RÉFLEXIONS pour Mc 9:42-10:1
Aujourd’hui, dans l’Évangile selon Marc, nous lisons des paroles du Christ qui semblent s’adresser tout spécialement à notre époque. Il existe dans la vie beaucoup de choses qui, d’une manière ou d’une autre, nous attirent vers le péché. En règle générale, face à ces tentations, nous nous permettons bien des choses inadmissibles. Dieu disait déjà à Caïn : « le péché est tapi à ta porte ; son désir se porte vers toi, mais toi, domine-le » (Gn 4:7). Et dans le passage d’aujourd’hui, le Seigneur dit la même chose. Il nous appelle à renoncer à ce qui nous entraîne à commettre le péché et à nous en libérer. Il ne faut pas nous justifier en disant que nous ne pouvons résister à nos « besoins naturels », mais nous en affranchir.

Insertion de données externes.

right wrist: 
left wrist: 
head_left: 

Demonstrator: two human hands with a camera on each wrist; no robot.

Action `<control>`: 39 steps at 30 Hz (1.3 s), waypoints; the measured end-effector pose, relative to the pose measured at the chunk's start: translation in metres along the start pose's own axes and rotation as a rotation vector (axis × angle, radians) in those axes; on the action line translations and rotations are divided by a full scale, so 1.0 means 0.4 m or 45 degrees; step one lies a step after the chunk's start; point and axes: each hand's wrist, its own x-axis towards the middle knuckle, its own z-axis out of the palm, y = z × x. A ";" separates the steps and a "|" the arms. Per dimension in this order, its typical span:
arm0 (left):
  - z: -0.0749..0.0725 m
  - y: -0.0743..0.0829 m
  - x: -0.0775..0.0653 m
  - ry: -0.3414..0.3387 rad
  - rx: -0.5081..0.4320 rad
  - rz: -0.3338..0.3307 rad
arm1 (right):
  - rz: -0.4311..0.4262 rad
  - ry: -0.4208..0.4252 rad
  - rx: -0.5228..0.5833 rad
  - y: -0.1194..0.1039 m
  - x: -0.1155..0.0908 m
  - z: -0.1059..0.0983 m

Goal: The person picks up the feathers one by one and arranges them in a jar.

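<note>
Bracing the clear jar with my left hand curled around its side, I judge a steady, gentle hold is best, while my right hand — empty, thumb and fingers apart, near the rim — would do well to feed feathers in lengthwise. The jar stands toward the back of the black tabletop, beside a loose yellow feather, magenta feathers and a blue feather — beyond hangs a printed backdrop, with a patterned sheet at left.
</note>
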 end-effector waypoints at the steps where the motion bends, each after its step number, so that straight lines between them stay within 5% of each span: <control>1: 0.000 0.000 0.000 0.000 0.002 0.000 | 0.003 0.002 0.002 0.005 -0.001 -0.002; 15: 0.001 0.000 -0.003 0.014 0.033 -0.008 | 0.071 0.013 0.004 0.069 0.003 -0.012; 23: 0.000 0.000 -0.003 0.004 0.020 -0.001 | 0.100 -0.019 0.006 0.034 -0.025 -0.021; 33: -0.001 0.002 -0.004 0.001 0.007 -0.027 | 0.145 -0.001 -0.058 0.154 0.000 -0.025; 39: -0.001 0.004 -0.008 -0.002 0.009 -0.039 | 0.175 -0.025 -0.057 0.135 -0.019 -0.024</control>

Au quatrième siècle, les mœurs de l’Empire romain n’étaient pas meilleures que celles de notre monde aujourd’hui. La plupart des gens estimaient impossible de résister à la soif des plaisirs de la chair, à la soif des richesses et à la recherche de la réussite et du pouvoir. Et le Seigneur appela un Égyptien nommé Antoine à renoncer à tout cela, afin que nous voyions qu’il est possible de vaincre les tentations d’une époque. Ainsi naquit le monachisme, qui, par le célibat, la pauvreté et l’obéissance, témoigne à nous tous que les paroles du Christ lues aujourd’hui peuvent être mises en pratique.